◆ **Work instruction**: Would you print each of the entries below precisely as given?

◆ **Data records**:
========================

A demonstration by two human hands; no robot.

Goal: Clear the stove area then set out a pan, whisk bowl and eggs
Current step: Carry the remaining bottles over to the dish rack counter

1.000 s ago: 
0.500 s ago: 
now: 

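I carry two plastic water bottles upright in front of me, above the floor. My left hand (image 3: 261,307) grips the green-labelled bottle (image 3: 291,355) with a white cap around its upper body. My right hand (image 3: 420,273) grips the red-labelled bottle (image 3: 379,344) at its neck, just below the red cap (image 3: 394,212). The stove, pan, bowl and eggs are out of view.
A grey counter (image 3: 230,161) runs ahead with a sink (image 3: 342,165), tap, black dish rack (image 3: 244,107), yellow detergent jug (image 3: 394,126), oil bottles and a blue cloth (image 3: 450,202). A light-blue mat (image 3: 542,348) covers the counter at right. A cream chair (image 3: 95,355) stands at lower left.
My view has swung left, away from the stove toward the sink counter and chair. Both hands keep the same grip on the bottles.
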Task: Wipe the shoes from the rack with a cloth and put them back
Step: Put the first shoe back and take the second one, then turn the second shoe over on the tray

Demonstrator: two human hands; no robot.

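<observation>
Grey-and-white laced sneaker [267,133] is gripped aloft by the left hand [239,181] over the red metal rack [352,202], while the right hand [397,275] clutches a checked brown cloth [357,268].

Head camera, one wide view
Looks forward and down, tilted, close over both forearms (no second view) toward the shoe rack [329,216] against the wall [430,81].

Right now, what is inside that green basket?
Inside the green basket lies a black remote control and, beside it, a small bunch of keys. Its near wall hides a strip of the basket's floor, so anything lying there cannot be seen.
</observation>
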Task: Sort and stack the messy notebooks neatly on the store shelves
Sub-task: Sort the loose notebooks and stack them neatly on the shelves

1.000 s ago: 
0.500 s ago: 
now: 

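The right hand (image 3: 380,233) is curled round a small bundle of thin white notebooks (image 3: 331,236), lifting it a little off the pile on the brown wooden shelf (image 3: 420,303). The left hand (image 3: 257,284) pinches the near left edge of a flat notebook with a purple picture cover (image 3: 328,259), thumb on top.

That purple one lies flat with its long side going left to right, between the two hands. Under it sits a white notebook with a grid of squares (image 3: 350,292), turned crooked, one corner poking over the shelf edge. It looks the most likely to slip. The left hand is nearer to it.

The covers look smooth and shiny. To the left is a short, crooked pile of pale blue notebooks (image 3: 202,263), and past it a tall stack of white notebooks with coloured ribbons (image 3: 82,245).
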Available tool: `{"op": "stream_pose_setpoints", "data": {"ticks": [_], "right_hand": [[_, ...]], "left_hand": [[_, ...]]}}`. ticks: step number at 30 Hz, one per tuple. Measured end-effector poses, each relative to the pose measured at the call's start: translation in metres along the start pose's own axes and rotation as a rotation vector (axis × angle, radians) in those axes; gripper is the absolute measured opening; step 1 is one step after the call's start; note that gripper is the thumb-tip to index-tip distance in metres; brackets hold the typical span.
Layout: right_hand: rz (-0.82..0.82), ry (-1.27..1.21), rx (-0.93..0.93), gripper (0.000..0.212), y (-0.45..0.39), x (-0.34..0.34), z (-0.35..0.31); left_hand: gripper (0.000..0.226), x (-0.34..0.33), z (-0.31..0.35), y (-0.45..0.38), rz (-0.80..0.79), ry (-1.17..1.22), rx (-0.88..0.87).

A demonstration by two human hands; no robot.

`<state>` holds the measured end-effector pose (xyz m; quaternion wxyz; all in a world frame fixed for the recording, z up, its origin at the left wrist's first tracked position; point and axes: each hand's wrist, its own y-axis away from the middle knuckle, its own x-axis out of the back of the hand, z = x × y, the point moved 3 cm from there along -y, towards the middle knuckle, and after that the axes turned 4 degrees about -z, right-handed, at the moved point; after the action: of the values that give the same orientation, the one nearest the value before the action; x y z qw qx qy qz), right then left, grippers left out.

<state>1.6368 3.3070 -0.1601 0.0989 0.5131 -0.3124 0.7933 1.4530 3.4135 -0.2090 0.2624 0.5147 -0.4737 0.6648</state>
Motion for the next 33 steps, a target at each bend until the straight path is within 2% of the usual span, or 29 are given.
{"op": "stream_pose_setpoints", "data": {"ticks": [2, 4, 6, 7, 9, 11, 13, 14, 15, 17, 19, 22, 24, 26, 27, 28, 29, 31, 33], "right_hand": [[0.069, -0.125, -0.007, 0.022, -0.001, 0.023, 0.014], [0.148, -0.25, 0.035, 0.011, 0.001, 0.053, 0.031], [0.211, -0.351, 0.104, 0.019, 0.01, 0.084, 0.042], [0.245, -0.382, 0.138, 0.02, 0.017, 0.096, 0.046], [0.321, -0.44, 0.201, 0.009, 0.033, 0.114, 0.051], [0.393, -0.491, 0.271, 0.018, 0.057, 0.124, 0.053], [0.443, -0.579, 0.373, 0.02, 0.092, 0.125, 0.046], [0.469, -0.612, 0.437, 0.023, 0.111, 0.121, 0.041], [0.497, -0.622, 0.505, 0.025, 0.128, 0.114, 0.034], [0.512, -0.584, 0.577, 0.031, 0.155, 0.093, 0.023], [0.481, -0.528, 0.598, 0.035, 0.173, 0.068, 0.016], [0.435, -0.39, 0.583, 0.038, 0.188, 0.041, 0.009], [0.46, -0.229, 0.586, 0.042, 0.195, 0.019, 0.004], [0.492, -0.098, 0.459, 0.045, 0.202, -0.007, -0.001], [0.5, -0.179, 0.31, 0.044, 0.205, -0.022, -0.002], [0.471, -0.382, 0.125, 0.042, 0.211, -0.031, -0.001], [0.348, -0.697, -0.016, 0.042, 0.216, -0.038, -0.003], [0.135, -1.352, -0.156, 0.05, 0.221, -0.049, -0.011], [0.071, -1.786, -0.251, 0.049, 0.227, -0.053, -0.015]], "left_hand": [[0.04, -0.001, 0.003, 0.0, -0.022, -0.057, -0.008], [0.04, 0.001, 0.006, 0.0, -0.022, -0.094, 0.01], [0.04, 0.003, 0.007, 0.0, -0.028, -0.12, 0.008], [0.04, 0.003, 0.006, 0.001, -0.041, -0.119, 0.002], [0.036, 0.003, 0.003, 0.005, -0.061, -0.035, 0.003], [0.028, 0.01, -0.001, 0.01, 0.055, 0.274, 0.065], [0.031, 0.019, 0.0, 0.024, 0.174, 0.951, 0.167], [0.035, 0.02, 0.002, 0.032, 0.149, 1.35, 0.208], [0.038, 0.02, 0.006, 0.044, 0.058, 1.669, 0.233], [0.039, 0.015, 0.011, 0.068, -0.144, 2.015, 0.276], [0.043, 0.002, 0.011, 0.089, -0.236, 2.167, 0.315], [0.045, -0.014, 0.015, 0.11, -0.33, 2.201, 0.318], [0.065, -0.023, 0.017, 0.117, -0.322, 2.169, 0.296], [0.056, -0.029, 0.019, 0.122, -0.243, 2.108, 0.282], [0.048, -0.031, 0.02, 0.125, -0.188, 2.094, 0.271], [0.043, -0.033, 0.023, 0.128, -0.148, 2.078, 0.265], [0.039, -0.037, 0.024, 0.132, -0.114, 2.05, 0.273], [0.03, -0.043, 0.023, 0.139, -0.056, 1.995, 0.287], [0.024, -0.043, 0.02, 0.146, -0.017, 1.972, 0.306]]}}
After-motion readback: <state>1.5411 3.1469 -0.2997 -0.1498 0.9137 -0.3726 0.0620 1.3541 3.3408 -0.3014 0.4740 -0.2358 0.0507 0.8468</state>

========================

◆ **Task output**:
A demonstration by two human hands; no robot.

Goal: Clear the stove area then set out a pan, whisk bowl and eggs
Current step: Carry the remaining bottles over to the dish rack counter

1.000 s ago: 
0.500 s ago: 
now: 

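I carry two plastic water bottles upright in front of me, above the floor. My left hand (image 3: 261,307) grips the green-labelled bottle (image 3: 291,355) with a white cap around its upper body. My right hand (image 3: 420,273) grips the red-labelled bottle (image 3: 379,344) at its neck, just below the red cap (image 3: 394,212). The stove, pan, bowl and eggs are out of view.
A grey counter (image 3: 230,161) runs ahead with a sink (image 3: 342,165), tap, black dish rack (image 3: 244,107), yellow detergent jug (image 3: 394,126), oil bottles and a blue cloth (image 3: 450,202). A light-blue mat (image 3: 542,348) covers the counter at right. A cream chair (image 3: 95,355) stands at lower left.
My view has swung left, away from the stove toward the sink counter and chair. Both hands keep the same grip on the bottles.
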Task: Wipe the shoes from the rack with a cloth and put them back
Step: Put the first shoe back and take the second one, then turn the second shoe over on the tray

Demonstrator: two human hands; no robot.

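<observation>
Grey-and-white laced sneaker [267,133] is gripped aloft by the left hand [239,181] over the red metal rack [352,202], while the right hand [397,275] clutches a checked brown cloth [357,268].

Head camera, one wide view
Looks forward and down, tilted, close over both forearms (no second view) toward the shoe rack [329,216] against the wall [430,81].

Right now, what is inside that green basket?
Inside the green basket lies a black remote control and, beside it, a small bunch of keys. Its near wall hides a strip of the basket's floor, so anything lying there cannot be seen.
</observation>
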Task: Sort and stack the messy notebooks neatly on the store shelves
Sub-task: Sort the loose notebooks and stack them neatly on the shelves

1.000 s ago: 
0.500 s ago: 
now: 

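The right hand (image 3: 380,233) is curled round a small bundle of thin white notebooks (image 3: 331,236), lifting it a little off the pile on the brown wooden shelf (image 3: 420,303). The left hand (image 3: 257,284) pinches the near left edge of a flat notebook with a purple picture cover (image 3: 328,259), thumb on top.

That purple one lies flat with its long side going left to right, between the two hands. Under it sits a white notebook with a grid of squares (image 3: 350,292), turned crooked, one corner poking over the shelf edge. It looks the most likely to slip. The left hand is nearer to it.

The covers look smooth and shiny. To the left is a short, crooked pile of pale blue notebooks (image 3: 202,263), and past it a tall stack of white notebooks with coloured ribbons (image 3: 82,245).
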Available tool: `{"op": "stream_pose_setpoints", "data": {"ticks": [_], "right_hand": [[_, ...]], "left_hand": [[_, ...]]}}`. ticks: step number at 30 Hz, one per tuple. Measured end-effector poses, each relative to the pose measured at the call's start: translation in metres along the start pose's own axes and rotation as a rotation vector (axis × angle, radians) in those axes; gripper is the absolute measured opening; step 1 is one step after the call's start; note that gripper is the thumb-tip to index-tip distance in metres; brackets hold the typical span.
Layout: right_hand: rz (-0.82..0.82), ry (-1.27..1.21), rx (-0.93..0.93), gripper (0.000..0.212), y (-0.45..0.39), x (-0.34..0.34), z (-0.35..0.31); left_hand: gripper (0.000..0.226), x (-0.34..0.33), z (-0.31..0.35), y (-0.45..0.38), rz (-0.80..0.79), ry (-1.17..1.22), rx (-0.88..0.87).

A demonstration by two human hands; no robot.

`<state>` holds the measured end-effector pose (xyz m; quaternion wxyz; all in a world frame fixed for the recording, z up, its origin at the left wrist's first tracked position; point and axes: each hand's wrist, its own y-axis away from the middle knuckle, its own x-axis out of the back of the hand, z = x × y, the point moved 3 cm from there along -y, towards the middle knuckle, and after that the axes turned 4 degrees about -z, right-handed, at the moved point; after the action: of the values that give the same orientation, the one nearest the value before the action; x y z qw qx qy qz), right then left, grippers left out.

<state>1.6368 3.3070 -0.1601 0.0989 0.5131 -0.3124 0.7933 1.4530 3.4135 -0.2090 0.2624 0.5147 -0.4737 0.6648</state>
Motion for the next 33 steps, a target at each bend until the straight path is within 2% of the usual span, or 29 are given.
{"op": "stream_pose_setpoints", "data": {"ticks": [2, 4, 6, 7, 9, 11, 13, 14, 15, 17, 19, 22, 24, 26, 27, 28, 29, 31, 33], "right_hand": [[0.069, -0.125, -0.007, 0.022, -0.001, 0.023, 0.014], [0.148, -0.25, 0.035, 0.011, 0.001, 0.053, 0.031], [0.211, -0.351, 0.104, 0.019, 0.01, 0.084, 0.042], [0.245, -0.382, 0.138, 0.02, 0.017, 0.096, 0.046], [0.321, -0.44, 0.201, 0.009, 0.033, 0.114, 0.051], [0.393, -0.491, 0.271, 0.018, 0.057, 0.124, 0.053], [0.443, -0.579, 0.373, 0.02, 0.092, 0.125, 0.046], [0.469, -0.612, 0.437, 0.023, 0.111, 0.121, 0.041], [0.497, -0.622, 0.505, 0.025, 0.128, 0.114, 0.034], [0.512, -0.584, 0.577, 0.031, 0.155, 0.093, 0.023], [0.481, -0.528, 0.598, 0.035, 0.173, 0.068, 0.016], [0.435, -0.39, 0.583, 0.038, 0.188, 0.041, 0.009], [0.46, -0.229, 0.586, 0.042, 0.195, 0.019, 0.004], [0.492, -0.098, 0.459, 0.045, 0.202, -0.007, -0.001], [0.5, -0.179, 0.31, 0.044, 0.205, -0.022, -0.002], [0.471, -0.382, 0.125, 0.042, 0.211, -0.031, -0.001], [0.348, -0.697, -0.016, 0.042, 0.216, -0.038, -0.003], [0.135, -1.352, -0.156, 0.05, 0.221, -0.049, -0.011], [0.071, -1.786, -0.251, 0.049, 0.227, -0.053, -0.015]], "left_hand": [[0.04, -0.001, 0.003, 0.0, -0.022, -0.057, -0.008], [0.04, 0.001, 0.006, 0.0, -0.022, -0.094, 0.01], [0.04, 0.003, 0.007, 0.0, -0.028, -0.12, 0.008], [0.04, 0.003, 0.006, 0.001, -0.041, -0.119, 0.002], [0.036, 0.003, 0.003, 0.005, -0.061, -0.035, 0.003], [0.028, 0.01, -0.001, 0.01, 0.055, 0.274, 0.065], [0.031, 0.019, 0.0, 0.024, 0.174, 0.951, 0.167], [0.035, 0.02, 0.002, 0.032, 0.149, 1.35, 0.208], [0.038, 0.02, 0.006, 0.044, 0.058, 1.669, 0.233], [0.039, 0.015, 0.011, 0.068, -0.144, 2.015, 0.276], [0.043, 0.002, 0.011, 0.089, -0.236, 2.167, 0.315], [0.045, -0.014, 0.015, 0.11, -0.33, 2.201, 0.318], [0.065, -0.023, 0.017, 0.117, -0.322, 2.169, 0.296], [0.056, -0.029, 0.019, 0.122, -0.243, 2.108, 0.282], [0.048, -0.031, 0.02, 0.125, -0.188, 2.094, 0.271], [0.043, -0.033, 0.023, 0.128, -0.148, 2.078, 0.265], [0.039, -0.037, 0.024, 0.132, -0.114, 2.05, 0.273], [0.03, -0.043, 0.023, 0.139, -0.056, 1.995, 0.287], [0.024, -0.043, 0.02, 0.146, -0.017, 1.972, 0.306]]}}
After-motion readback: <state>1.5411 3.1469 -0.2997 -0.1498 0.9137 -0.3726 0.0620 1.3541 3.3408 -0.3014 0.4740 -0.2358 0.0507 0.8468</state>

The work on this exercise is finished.